Peugeot sacked its former chief executive in March
Carmakers PSA Peugeot Citroen, Daimler and Nissan have all reported big losses in the face of continuing declines in global vehicles sales.
Peugeot, France's biggest car firm, made a net loss of 962m euros ($1.4bn; £830m) between January and June. A year ago it reported a profit of 733m euros.
Daimler, the owner of Mercedes-Benz, made a net loss of 1bn euros in the April to June quarter.
Meanwhile, Nissan's quarterly loss totalled 16.5bn yen ($170m; £104m).
Honda also reported results on Wednesday.
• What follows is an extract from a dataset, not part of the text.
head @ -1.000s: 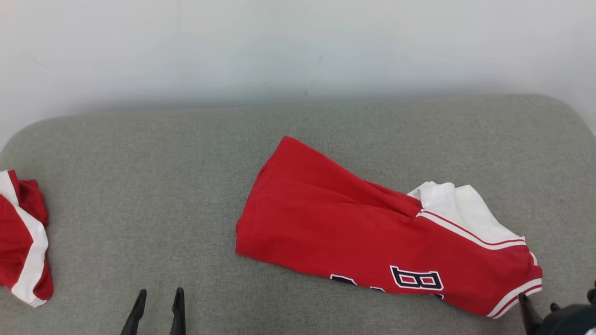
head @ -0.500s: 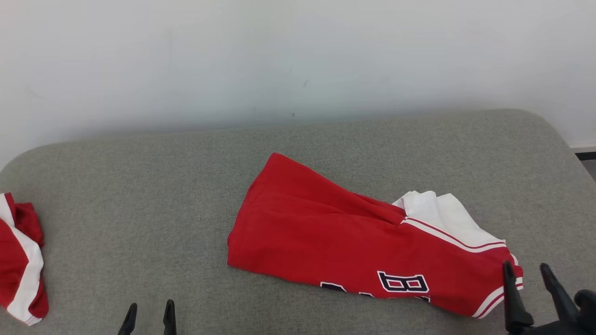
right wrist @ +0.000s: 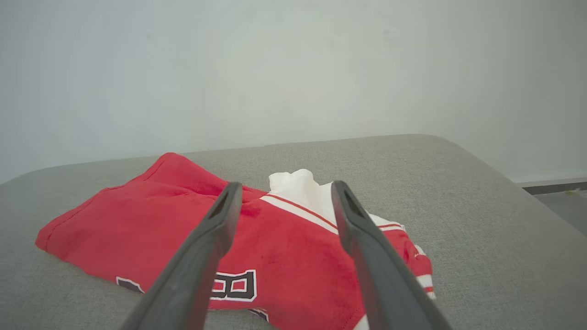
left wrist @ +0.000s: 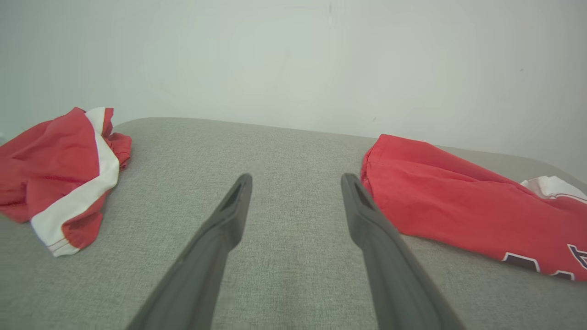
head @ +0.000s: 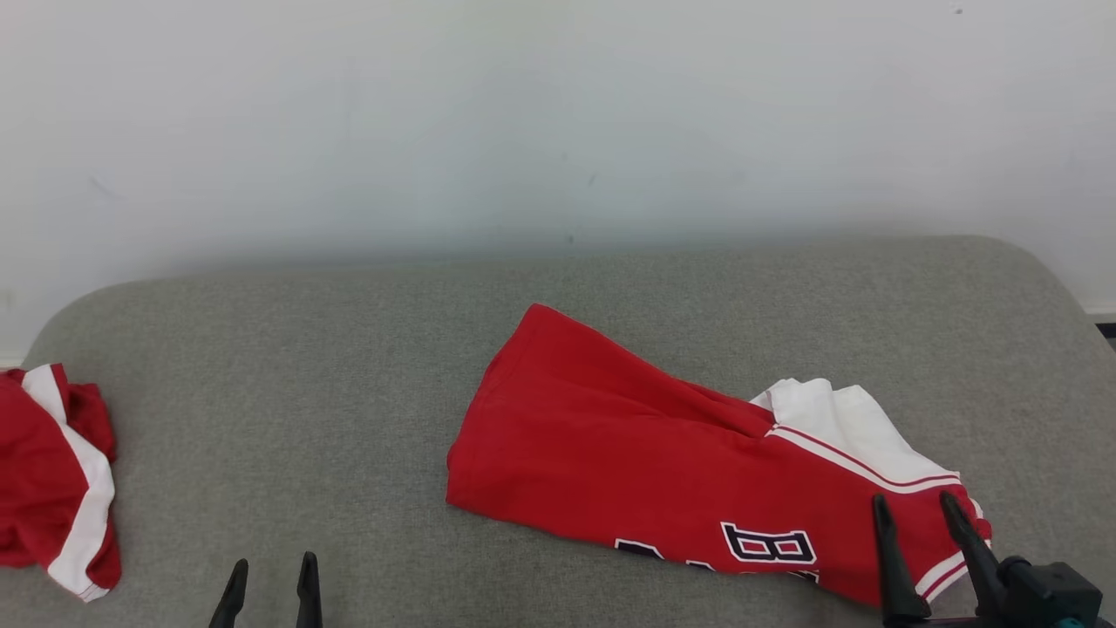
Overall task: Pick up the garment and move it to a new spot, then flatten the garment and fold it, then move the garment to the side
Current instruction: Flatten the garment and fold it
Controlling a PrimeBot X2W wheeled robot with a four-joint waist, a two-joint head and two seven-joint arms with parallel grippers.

Although it avoided a quarterly loss, its profits fell 96%.
Limited scrappage impact
Peugeot said its sales for the first half of the year were down 22%, and that its losses would continue for the remainder of 2009.
A number of European governments have introduced scrappage schemes
Its chief executive, Philippe Varin, said sales were "only partially" helped by the introduction of government scrappage schemes, which offer cash incentives for owners of older vehicles to trade them in for new cars.
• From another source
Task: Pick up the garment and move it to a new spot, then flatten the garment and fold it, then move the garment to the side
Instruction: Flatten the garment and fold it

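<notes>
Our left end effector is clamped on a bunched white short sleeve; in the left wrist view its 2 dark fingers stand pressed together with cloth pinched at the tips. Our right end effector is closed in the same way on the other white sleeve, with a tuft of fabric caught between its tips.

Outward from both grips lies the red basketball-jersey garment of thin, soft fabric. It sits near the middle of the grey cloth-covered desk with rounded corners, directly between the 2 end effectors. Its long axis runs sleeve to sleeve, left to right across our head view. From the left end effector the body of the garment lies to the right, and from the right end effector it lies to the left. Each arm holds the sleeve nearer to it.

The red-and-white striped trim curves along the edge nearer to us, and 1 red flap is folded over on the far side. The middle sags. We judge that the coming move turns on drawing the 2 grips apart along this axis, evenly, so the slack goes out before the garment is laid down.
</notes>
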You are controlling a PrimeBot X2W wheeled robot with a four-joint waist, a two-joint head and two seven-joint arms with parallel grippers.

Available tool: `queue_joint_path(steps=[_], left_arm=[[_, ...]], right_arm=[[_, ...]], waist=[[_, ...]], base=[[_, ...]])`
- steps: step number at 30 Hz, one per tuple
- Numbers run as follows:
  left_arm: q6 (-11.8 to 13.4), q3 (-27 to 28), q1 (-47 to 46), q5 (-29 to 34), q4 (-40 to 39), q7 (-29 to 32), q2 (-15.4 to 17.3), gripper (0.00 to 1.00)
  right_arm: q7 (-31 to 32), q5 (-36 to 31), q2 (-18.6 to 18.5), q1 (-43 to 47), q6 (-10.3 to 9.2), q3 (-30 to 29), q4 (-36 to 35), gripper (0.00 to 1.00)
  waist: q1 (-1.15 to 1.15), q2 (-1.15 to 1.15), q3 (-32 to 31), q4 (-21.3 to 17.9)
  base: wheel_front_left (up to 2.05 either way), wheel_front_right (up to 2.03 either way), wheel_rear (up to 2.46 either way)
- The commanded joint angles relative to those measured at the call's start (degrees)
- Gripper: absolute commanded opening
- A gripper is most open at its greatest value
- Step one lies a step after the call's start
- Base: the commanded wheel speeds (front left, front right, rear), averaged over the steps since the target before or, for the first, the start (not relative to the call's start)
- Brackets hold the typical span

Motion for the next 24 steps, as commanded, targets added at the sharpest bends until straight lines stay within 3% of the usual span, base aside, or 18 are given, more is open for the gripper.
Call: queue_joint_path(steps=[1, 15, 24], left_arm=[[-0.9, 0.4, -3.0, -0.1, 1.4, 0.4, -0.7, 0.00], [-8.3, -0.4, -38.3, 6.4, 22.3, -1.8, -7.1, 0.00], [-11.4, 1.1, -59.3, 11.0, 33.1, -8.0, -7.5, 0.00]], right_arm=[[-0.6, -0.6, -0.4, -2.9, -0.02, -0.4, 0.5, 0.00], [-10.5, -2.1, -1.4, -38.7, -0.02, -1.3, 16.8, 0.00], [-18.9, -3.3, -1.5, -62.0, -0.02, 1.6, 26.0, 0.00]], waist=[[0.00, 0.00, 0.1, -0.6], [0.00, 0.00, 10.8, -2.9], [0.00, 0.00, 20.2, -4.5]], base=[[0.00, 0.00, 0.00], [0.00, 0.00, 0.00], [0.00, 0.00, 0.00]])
The company does not expect European car sales to recover until the end of 2010.
Peugeot sacked former chief executive Christian Streiff in March.
Daimler's 1bn euros quarterly net loss compares with a profit of 1.3bn euros made in the same period a year earlier.
The firm, which makes buses and lorries in addition to cars, saw group-wide sales fall 25% to 19.6bn euros.
Sales of its Mercedes-Benz cars were down 19% from a year before.
Daimler is also continuing to be hit by the expense of giving up its former 19.9% stake in Chrysler, which saw it write off Chrysler's outstanding loans, and agree to pay $200m (£122m) a year into the firm's pension fund.
It said its continuing exposure to Chrysler cost it 387m euros during the quarter.
Nissan's loss for the April to June period compares with a profit of 52.8bn yen a year earlier. Its revenues were down 36%.
Honda's quarterly profit, also for the April to June quarter, was 7.6bn yen, down from 173.4bn yen last year. Its revenues were 30% lower.
Koichi Kondo, Honda's executive vice president, said conditions in the global car market remained "extremely severe".
However, the company does now predict a slow recovery in the marketplace, and has upgraded its annual profits forecast as a result.
Honda now expects to make a net profit of 55bn yen for its financial year to 31 March 2010. Three months ago it had forecast an annual profit of 40bn yen.